### Provided material
----------------

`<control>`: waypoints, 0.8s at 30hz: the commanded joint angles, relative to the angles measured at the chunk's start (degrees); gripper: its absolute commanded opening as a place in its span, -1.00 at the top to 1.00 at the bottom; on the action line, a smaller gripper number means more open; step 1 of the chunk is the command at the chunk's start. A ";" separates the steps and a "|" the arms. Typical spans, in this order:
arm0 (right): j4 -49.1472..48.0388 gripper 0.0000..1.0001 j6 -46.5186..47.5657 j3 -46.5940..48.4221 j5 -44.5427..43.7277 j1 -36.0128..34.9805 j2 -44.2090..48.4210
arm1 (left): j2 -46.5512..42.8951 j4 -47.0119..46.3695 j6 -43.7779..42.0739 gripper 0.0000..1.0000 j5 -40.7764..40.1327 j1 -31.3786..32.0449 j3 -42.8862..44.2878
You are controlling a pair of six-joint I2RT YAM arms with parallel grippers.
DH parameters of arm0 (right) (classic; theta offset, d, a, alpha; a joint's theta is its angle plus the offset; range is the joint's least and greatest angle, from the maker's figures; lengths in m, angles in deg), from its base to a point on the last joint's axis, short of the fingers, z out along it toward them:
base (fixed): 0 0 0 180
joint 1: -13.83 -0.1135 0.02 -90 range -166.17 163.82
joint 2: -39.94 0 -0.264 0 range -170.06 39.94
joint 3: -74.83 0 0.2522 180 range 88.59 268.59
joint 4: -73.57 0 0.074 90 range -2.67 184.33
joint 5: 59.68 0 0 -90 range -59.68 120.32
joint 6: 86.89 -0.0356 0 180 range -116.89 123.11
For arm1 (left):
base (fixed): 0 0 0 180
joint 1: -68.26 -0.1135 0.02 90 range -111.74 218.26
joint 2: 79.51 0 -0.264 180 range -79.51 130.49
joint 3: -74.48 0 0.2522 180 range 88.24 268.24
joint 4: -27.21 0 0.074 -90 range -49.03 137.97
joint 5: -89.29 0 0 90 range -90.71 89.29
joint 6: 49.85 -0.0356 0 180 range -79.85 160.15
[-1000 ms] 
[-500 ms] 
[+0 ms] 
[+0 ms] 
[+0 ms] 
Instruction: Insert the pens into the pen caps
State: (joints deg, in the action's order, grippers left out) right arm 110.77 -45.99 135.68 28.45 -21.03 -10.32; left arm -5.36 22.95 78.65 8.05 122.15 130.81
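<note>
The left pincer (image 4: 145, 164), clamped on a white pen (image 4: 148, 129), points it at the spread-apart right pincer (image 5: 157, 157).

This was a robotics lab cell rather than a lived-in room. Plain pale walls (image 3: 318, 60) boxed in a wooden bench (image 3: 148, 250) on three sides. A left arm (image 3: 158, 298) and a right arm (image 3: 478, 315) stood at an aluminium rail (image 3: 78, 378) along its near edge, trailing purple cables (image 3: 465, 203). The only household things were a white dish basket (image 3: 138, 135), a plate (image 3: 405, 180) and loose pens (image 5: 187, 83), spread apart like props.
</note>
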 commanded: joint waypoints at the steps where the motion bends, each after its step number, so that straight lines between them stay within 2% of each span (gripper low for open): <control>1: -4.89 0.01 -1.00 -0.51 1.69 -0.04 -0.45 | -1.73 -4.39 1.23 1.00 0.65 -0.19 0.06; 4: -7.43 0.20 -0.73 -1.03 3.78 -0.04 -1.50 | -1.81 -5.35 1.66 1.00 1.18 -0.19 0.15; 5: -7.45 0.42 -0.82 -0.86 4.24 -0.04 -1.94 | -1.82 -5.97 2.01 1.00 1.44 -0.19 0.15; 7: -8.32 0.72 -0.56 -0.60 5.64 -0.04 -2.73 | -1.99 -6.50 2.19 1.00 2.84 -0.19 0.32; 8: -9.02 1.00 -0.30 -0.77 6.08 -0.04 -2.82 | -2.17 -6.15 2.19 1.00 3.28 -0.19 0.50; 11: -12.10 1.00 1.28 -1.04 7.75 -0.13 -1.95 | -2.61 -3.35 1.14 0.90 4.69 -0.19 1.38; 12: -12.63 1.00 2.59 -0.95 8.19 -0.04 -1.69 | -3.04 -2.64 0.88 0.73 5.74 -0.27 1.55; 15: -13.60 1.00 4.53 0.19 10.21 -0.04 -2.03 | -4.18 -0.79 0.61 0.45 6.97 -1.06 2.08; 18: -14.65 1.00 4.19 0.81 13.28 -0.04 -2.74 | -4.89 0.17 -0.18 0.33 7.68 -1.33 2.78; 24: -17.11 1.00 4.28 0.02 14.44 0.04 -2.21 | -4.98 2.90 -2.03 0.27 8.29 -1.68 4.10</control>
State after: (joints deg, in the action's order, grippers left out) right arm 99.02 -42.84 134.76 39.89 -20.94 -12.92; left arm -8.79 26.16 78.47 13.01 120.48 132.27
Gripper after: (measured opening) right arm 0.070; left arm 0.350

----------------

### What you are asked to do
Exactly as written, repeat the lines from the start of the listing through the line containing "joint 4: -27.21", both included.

### Reply to the task
`<control>`: waypoints, 0.8s at 30hz: the commanded joint angles, relative to the angles measured at the chunk's start (degrees); gripper: its absolute commanded opening as a place in its span, -1.00 at the top to 1.00 at the bottom; on the action line, a smaller gripper number means more open; step 1 of the chunk is the command at the chunk's start. A ";" separates the steps and a "|" the arms. Typical spans, in this order:
arm0 (right): j4 -49.1472..48.0388 gripper 0.0000..1.0001 j6 -46.5186..47.5657 j3 -46.5940..48.4221 j5 -44.5427..43.7277 j1 -36.0128..34.9805 j2 -44.2090..48.4210
arm1 (left): j2 -46.5512..42.8951 j4 -47.0119..46.3695 j6 -43.7779..42.0739 gripper 0.0000..1.0000 j5 -40.7764..40.1327 j1 -31.3786..32.0449 j3 -42.8862..44.2878
You are controlling a pair of six-joint I2RT YAM arms with parallel grippers.
DH parameters of arm0 (right) (classic; theta offset, d, a, alpha; a joint's theta is its angle plus the offset; range is the joint's least and greatest angle, from the maker's figures; lengths in m, angles in deg), from its base to a point on the last joint's axis, short of the fingers, z out along it toward them:
base (fixed): 0 0 0 180
joint 1: -13.83 -0.1135 0.02 -90 range -166.17 163.82
joint 2: -39.94 0 -0.264 0 range -170.06 39.94
joint 3: -74.83 0 0.2522 180 range 88.59 268.59
joint 4: -73.57 0 0.074 90 range -2.67 184.33
joint 5: 59.68 0 0 -90 range -59.68 120.32
joint 6: 86.89 -0.0356 0 180 range -116.89 123.11
For arm1 (left):
base (fixed): 0 0 0 180
joint 1: -68.26 -0.1135 0.02 90 range -111.74 218.26
joint 2: 79.51 0 -0.264 180 range -79.51 130.49
joint 3: -74.48 0 0.2522 180 range 88.24 268.24
joint 4: -27.21 0 0.074 -90 range -49.03 137.97

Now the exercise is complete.